Gov. Harry R. Hughes today placed telephone calls to a half-dozen undecided legislators and dispatched his two top women aides to the House office building in a last-minute effort to stop the House of Delegates from further restricting state abortion funding for the poor.
As the governor and his assistants lobbied to retain funding for Medicaid abortions, Lt. Gov. Samuel W. Bogley, a staunch antiabortionist who pledged during the campaign that he would not publicly contradict Hughes' position, sat quietly in his second-floor office, obviously frustrated by his inability to say or do anything about the controversial issue.
"I'm trying to be a good lady-in-waiting," said Bogley. "That's the job, you know. I wish I could do something, but I can't."
The intense administration lobbying drive came a day before the House was scheduled to vote on an amednment to the state budget that would allow state Medicaid funds to be used for abortions only when necessary to save the mother's life, to prevent severe and long-lasting physical harm to the mother or when the pregnancy is the result of incest or rape that has been promptly reported to police.
This amendment, much more restrictive than the current state guidelines on abortion funding for the poor, was approved by the House Appropriations Committee two weeks ago by a vote of 13 to 8. According to supporters and opponents of the amendment, the House of Delegates appears so evenly divided on the issue that it could be decided by a margin of one or two votes either way.
Those few delegates who have not decided how to vote have been under intense pressure in recent weeks, not only from the Hughes administration but from hundreds of right-to-lifers and their "pro-choice" opponents who have come by the busload to the State House on a daily basis to argue for their causes. In every corridor of the government complex here, one can see men and women wearing yellow "Right to Choose" buttons and white "Right to Life" stickers.
"Those people have scared the hell out of everybody," said Del. Timothy F. Maloney (D-Prince George's), a leader of the antiabortion drive in the House. "I know a lot of delegates who wished they didn't have to vote yes or no but could just take a walk... They're scared to death."

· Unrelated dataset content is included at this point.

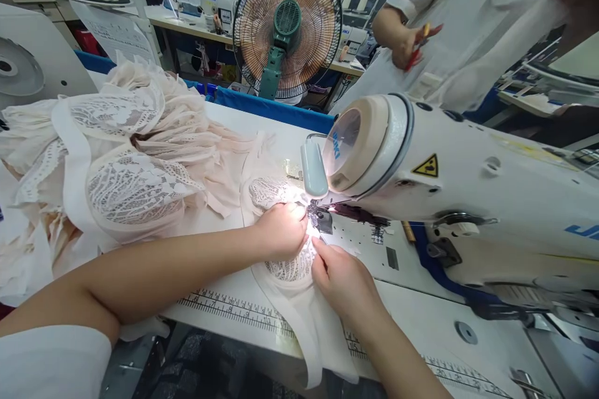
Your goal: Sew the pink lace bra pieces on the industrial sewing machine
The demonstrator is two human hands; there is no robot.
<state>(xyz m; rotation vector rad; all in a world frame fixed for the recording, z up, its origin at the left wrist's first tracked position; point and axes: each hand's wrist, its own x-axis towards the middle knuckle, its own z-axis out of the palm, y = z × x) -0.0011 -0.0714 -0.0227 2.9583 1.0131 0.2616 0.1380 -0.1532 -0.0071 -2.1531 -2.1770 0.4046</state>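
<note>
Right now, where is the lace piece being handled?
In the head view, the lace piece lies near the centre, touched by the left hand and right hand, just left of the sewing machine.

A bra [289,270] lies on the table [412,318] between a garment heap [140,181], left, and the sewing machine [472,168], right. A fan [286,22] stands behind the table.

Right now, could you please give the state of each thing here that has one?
Cream lace bra, spread, partly overhanging
Left bare hand, on bra
Right bare hand, touching bra
White sewing machine, light on
Cream lace garments, heaped
Black-caged fan, motion unclear
Red tool, in co-worker's hand
</note>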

Maloney and his counterpart on the proabortion side, Del. Lorraine Sheehan (D-Prince George's), said in interviews today that their tentative vote counts show 70 delegates supporting the restrictive amendment and 70 opposing it, with perhaps 10 of the delegates listed on either side capable of changing their minds overnight.
Two delegates in the uncertain category -- Del. William Cox (D-Harford County) and Del. John Pica (D-Baltimore) -- demonstrated today just how tentative their positions were. In the morning, Cox told a reporter that he would oppose the restrictive amendment. Two hours later he said he had changed his mind. Pica told a proabortion lobbyist in the morning that he would support the amendment. By the afternoon he, too, had reversed himself.
The prolife delegates were particularly upset by the last-minute vote switching, so much so that some of them charged that Louise Keelty, Hughes' patronage secretary, was promising choice appointments to legislators in return for votes. "She's down here trading jobs for votes," fumed Maloney. "It's gross, just gross."
Maloney's accusation was denied by Keelty and the delegates she talked with today. "Louise just told me her pusition," said Pica. "I've known her for a long time and she's like a big sister to me. I can honestly say that she didn't mention any sort of trading. I don't think she'd know how to do that even if she wanted to."
Along will Hughes, Keelty and another gubernatorial assistant, former delegate Ann Hull, the pro-choice lobby has received assistant in recent days from former Senate President Steny H. Hoyer and Hoyer's one-time aide, Bruce Bereano. Hoyer has called several Prince George's delegates who appeared to be wavering on the issue. Bereano has served as a message carrier and vote tallier for the proabortion camp.